→ TASK REQUIREMENTS
The answer is the data below, repeated exactly, with no pictures included.

BEGIN INFORMATION SUPPLIED

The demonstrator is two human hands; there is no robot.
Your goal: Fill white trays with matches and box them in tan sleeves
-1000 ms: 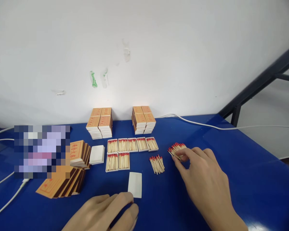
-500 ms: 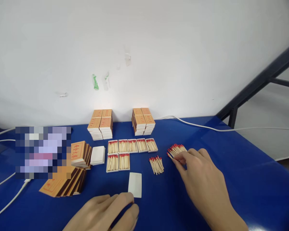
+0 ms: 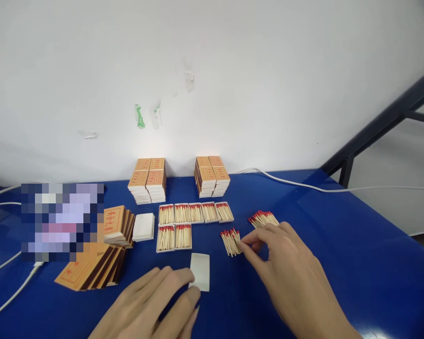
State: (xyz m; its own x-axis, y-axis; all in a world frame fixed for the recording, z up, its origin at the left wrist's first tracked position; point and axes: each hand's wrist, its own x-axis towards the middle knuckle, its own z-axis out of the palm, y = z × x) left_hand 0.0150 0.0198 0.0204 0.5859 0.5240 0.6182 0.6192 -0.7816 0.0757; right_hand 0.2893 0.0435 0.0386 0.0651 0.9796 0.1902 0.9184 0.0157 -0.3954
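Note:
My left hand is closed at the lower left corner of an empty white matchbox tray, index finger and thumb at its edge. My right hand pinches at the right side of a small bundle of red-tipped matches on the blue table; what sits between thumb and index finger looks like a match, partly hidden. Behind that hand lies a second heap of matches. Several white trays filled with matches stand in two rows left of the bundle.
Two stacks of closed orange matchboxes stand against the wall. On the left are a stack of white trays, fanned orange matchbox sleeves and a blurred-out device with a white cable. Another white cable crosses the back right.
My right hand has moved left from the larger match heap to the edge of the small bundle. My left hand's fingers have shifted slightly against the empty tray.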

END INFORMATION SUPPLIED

→ YOUR SOLUTION
The demonstrator is two human hands; there is no robot.
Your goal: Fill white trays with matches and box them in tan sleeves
-1000 ms: 
-500 ms: 
+0 ms: 
State: (xyz m; its own x-axis, y-axis; all in a world frame fixed for the recording, z up, its origin at the left wrist's first tracked position; point and axes: each hand's wrist, its own x-axis towards the middle knuckle, its own z-axis out of the palm, y = z × x) left_hand 0.0150 0.0198 0.0204 0.5859 0.5240 0.6182 0.6192 -0.7816 0.0757; right_hand 0.2893 0.0435 0.0386 0.0651 0.9796 0.1902 0.9184 0.0157 -0.3954
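Note:
My left hand is closed at the lower left corner of an empty white matchbox tray, index finger and thumb at its edge. My right hand pinches at the right side of a small bundle of red-tipped matches on the blue table; what sits between thumb and index finger looks like a match, partly hidden. Behind that hand lies a second heap of matches. Several white trays filled with matches stand in two rows left of the bundle.
Two stacks of closed orange matchboxes stand against the wall. On the left are a stack of white trays, fanned orange matchbox sleeves and a blurred-out device with a white cable. Another white cable crosses the back right.
My right hand has moved left from the larger match heap to the edge of the small bundle. My left hand's fingers have shifted slightly against the empty tray.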

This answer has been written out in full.